=== Instructions to follow ===
Every line from the one holding "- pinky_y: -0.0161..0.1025" through the one holding "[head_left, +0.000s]" in the data below must be returned exactly, both ends included, with pictures left out and nothing else added.

[Data excerpts]

-------------------------

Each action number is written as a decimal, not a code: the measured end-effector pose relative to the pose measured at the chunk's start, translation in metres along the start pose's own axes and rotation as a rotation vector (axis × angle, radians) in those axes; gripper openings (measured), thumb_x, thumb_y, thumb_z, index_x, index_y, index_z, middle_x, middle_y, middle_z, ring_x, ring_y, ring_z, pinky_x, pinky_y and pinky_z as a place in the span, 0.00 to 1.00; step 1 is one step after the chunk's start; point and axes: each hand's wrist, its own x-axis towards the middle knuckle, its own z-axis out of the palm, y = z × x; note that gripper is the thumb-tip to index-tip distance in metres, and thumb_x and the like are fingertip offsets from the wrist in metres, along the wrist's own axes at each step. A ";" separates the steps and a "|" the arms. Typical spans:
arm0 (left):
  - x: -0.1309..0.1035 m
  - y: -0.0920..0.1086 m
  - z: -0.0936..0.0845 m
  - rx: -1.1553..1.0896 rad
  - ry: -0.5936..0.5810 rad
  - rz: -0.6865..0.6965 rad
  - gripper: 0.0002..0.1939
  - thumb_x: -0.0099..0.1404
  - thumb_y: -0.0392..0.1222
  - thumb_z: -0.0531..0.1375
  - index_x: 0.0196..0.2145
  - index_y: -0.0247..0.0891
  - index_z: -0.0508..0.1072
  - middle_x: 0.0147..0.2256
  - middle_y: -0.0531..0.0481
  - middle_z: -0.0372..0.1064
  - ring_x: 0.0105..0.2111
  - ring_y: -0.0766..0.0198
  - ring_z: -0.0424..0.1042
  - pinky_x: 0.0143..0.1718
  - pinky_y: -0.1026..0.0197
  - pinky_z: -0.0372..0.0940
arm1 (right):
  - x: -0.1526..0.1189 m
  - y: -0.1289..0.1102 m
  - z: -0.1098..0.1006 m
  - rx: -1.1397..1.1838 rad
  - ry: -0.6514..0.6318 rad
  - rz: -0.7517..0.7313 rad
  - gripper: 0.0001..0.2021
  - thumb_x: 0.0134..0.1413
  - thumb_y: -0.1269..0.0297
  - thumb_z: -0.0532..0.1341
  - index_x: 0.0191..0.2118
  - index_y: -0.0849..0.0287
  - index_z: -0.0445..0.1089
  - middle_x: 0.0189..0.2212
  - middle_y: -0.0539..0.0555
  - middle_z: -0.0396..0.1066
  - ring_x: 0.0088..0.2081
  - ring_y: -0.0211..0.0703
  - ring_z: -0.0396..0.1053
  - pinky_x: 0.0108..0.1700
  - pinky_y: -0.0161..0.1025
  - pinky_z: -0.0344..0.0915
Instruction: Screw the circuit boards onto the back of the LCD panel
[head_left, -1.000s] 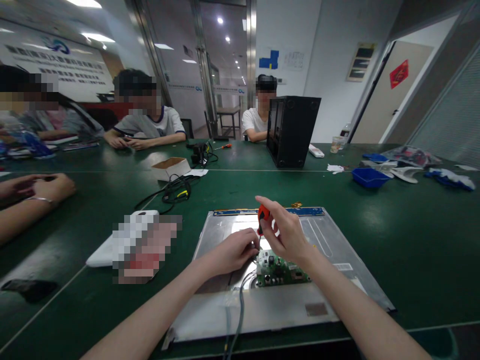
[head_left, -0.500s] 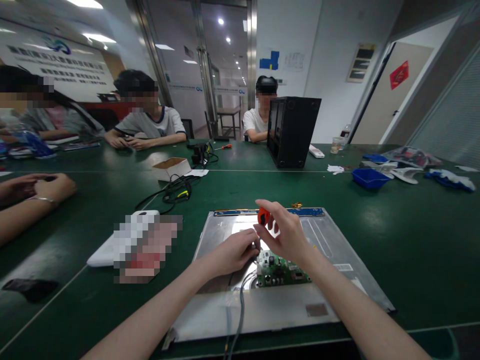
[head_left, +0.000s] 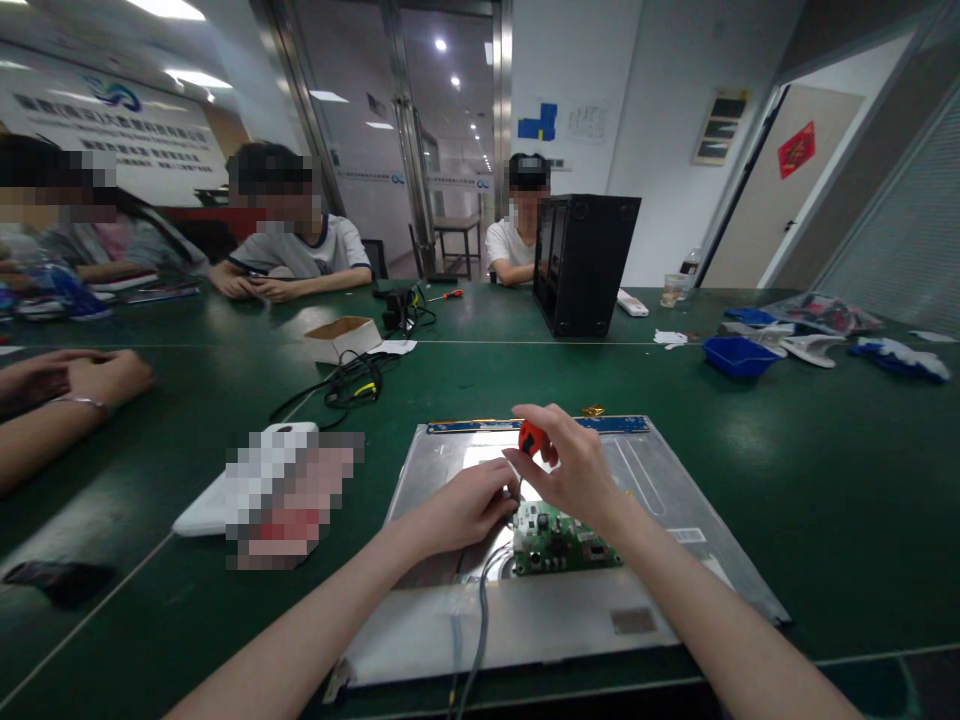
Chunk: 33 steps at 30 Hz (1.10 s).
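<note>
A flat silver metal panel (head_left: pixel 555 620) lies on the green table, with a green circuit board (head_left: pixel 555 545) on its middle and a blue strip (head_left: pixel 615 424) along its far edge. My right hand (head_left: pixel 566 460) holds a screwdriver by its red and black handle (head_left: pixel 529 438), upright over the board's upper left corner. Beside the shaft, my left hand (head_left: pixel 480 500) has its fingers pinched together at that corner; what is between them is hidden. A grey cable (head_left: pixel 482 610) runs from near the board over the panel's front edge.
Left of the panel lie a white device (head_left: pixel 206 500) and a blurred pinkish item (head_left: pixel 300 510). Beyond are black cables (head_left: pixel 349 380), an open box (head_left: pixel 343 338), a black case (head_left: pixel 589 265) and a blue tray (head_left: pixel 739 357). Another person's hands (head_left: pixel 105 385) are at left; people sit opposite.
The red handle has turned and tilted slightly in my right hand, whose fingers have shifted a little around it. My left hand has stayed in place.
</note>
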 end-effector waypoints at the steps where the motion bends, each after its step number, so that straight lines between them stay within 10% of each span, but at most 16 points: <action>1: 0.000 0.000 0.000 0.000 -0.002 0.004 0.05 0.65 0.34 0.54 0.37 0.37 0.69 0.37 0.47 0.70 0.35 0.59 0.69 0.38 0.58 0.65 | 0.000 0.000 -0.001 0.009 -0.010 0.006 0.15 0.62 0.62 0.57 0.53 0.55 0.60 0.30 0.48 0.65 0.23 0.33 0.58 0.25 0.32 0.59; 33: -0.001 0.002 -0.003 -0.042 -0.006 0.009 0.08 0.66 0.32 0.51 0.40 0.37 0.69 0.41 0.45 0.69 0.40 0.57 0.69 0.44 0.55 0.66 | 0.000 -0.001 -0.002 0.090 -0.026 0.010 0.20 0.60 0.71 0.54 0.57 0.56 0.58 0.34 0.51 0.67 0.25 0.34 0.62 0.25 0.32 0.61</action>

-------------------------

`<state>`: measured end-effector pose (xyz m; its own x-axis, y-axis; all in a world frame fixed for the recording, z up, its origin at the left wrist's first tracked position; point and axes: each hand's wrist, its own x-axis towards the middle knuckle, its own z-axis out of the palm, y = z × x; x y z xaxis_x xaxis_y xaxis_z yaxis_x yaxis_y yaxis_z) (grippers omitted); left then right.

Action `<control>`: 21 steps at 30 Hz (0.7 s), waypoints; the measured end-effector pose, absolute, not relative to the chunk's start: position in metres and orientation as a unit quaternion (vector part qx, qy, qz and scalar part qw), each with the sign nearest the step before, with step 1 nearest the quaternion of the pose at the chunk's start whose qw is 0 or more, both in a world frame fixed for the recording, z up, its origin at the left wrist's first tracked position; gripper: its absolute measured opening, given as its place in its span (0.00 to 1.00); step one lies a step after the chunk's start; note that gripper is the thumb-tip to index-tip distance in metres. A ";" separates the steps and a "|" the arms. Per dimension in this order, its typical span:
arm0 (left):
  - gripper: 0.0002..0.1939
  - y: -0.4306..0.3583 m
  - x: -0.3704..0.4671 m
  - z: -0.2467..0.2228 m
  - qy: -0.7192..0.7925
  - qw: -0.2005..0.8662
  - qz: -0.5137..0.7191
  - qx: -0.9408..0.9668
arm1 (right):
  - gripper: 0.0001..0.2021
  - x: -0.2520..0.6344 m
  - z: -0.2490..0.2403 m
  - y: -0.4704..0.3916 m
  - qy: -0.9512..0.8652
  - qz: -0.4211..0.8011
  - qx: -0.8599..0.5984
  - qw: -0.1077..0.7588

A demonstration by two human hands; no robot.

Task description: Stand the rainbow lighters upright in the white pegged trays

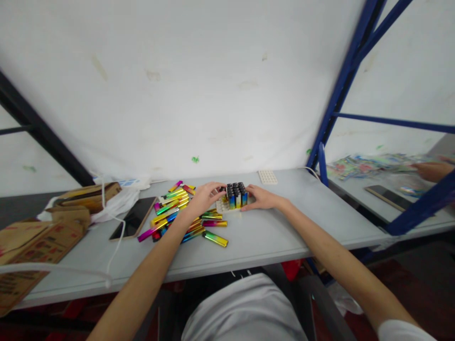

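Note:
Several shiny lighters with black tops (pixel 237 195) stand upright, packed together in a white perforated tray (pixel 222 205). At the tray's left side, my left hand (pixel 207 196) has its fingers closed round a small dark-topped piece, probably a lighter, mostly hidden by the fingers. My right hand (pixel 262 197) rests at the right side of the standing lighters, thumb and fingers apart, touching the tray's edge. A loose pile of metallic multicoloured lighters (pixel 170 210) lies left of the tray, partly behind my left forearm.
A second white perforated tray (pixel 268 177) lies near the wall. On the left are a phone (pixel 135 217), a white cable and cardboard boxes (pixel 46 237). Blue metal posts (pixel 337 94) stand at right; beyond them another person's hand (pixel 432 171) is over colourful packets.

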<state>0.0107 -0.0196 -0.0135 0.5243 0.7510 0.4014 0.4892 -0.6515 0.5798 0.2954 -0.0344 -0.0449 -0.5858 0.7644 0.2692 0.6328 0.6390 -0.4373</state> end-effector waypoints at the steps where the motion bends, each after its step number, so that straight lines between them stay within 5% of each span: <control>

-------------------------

=== Answer for this exercise ===
  - pinky_y: -0.0161..0.1025
  - pinky_z: -0.0344..0.0915
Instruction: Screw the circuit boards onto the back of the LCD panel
[head_left, -1.000s] 
[head_left, -0.500s] 
[head_left, +0.000s] 

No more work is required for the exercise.